Welfare is so packed with interesting stuff it would be easy though rather boring just to keep describing scenes I like. Let’s go a different route this time, and I’ll try to sort out some key issues and list a bunch of incidents and people quickly. As always, these things will probably make more sense if you’ve already seen the film.

The common situations (these occur multiple times):
Welfare feels like a set of variations on depressingly similar situations. It’s what makes the film a tragedy with some comic moments, and a commentary with much broader meaning than just the troubles involving welfare. A few of these are
1. Being sent back and forth between Social Security and Welfare, each claiming the other should deal with the case - other institutions may also be involved: unemployment office, Veterans Administration. As many times as not, people are told they are in the wrong place or talking to the wrong person. Welfare is a study in bureaucracy - departments on different floors (“go first to housing on the fifth floor, then to employment on the fourth floor"), hiercarchies of authority, frequent denials of responsibility. We hear so often about the Social Security office at 39 Broadway that it’s easy to imagine another whole film from there, full of scenes sending people to where we are now.
2. Waiting, and needing an appointment to come back. The film starts and ends with people waiting, and we see lots of it in between. It takes a long time to see someone, and when you do, you may be told you have to make another appointment to come back tomorrow. We hear this many many times.
3. Needing to present forms, and not having the right forms. How you prove things are as you say they are often depends on paperwork. The forms (which often need to be notarized) may come from husbands, landlords, building inspectors, employers, and other welfare departments (sometimes local, sometimes from other states), and can easily be lost, misfiled, or doubted. Among my favorite moments in the film is a quick couple of wordless shots of a hapless employee going through folder-stuffed file drawers in search of the proper spot to file a single sheet. Twice he fails to find a place for it, and then walks away. It’s easy to speculate that he will just crumple it up and toss it once out of camera range. While we see some evidence of computerization, pretty good for 1975, it still looks like records are handled in a haphazard manner, piled all over the place and not always located. Much like people.
4. Not being able to verify something. Beyond just forms, much has to be proven. A short list would include identity, citizenship, residence, income, employability, marital status, whether your case is open or closed. Welfare can be looked at as a film of doubt. Everything is up for grabs unless you can persuade someone that you have met frequently unstated requirements.
5. You can get lost in the building, lost in the city going from office to office, your records can get lost, lots of times checks have been mailed and lost. What to do when something is lost or missing or hasn’t been responded to is a continual problem.

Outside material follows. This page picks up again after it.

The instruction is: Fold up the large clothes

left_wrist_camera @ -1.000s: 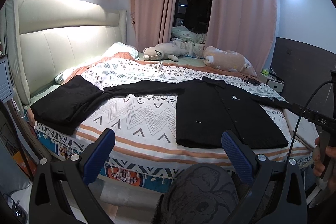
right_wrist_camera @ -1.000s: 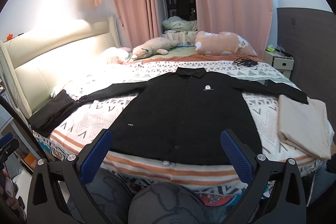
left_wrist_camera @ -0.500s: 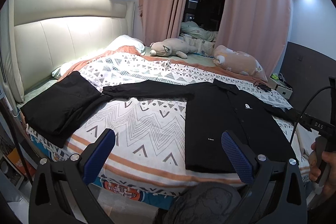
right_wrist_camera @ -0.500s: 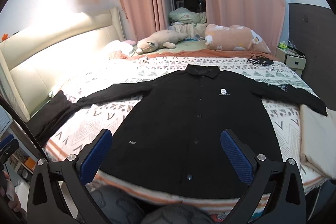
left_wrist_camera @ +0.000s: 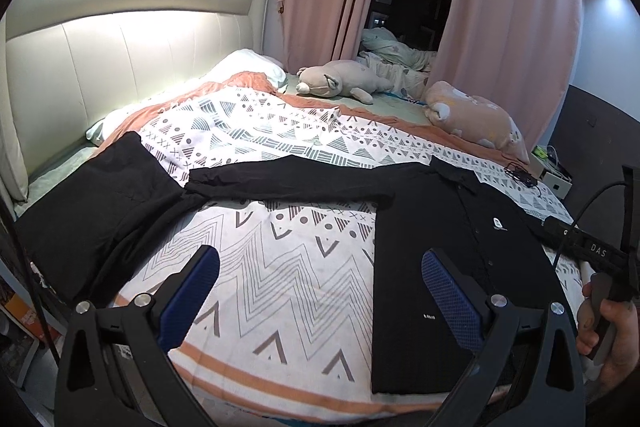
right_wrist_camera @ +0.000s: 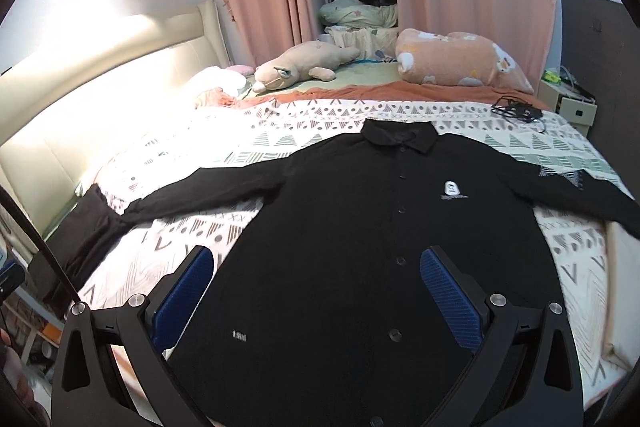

The range of problems is huge. Let’s list a few:
I hate to say this a lot, but Welfare is not just about welfare. A key talent of Wiseman’s is sensitivity to situations which raise larger questions. There’s almost no such thing as a routine encounter in the film, even though so many follow similar patterns. As people talk, and especially as they talk longer, as Wiseman so often allows, their circumstances become more complicated, and their explanations for the straits they are in speak to broader impact. Here are some of the bigger-than-just-needing-welfare issues that are directly referenced:
hunger and food
housing and rent
poverty
race
unemployment
divorce and marital responsibility
child and pet problems
medical and mental problems
veterans
old age
people who just want or need money
social misfits
That’s just a few of the concerns that come out, again often more than once. Providing welfare is meant to be some sort of response to these overwhelming issues. It can obviously only accomplish just a very little.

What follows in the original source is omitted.